#OeTB1
Od małego z nim wychodziłam, mimo że był to owczarek niemiecki. Gdy miałam może z 8 lat (teraz również myślę, że było to ze strony moich rodziców nieodpowiedzialne, pomimo że pies jest łagodny w stosunku do ludzi, jak i do psów), przyszła pora na spacer. Wychodzę z wilkiem, spacerujemy po drodze, gdy podbiega do nas szczur. Pies gabarytów pyska mojego psa. Ten nie zareagował, miał go w poważaniu, nawet gdy szczur zaczął szczekać. Lecz gdy zaczął go podgryzać, mój pies się wkurzył.

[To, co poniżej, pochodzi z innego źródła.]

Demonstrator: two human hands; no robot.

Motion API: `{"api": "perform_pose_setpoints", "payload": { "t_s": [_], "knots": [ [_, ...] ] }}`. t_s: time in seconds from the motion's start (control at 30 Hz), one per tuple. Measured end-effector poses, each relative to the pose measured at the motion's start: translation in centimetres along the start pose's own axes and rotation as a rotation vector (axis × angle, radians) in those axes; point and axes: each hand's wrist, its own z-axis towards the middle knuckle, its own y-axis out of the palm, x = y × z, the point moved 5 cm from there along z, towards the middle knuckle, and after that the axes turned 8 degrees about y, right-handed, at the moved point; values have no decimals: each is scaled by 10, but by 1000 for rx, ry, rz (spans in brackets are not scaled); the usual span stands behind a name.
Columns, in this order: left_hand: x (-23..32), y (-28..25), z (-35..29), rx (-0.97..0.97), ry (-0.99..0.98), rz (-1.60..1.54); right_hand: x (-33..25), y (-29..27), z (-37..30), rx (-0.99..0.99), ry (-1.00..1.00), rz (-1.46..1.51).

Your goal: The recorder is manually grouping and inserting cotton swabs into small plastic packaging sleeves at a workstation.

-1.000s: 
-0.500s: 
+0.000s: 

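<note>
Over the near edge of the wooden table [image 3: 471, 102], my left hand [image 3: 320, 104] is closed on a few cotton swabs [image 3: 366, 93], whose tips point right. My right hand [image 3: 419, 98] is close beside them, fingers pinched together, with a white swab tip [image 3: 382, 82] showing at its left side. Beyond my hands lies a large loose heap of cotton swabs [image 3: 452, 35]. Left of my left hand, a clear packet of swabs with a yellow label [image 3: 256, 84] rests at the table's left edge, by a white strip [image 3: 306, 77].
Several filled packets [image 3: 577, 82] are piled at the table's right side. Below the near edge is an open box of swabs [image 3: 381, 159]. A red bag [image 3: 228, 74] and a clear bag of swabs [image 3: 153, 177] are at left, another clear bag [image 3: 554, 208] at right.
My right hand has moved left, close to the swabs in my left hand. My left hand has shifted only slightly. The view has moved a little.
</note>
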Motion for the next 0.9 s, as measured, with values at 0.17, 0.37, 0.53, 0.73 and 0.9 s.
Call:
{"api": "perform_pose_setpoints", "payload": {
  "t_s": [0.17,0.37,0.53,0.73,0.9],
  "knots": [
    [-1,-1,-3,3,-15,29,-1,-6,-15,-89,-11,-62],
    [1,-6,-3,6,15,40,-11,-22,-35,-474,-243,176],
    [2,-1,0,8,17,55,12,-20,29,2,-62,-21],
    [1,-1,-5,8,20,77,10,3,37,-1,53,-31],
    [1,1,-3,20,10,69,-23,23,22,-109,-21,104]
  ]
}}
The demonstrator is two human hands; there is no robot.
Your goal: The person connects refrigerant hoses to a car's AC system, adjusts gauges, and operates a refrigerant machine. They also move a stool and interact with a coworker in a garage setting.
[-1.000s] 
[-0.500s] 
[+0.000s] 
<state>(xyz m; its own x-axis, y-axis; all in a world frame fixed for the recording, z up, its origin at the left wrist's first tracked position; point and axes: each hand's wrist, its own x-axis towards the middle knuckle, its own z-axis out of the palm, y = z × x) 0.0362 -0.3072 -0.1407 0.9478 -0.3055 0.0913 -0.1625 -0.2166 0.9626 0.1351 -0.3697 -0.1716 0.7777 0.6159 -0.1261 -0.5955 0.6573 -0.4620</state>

Szczurek zaczął uciekać, za nim biegł mój pies, a ja, nie chcąc zgubić psa, trzymałam go za smycz. I tak zostałam przeciągnięta po żwirowej drodze. Wtedy pojawił się mój wybawiciel – bezdomny grzebiący w pobliskim śmietniku. Pobiegł za moim psem, złapał go, a widząc całą sytuację, nakrzyczał na paniusię Pimpusia. Powiedział, że to, że pies jest mały, nie oznacza, że nie musi mieć smyczy, że czemu mi nie pomogła. Gdy już skończył, podszedł do mnie, całej zaryczanej i w żwirze, zapytał się, gdzie mieszkam i odprowadził mnie do klatki.
Dziś, kiedy o tym sobie przypomniałam, zrobiło mi się miło na sercu, że zdarzają się jeszcze ludzie, którzy potrafią pomóc i nic za to nie chcą.
Jestem dorosłą kobietą i czasem miałam problemy z kontrolą owczarka niemieckiego mojej przyjaciółki (półtoraroczny, niby jeszcze dzieciak ale waży tyle samo co ja :')) Nie chcę nawet myśleć o tym jak po tym żwirze w wieku 8 lat musiałaś sunąć... Te psy jednak mają dużo siły. Niezbyt odpowiedzialni rodzice.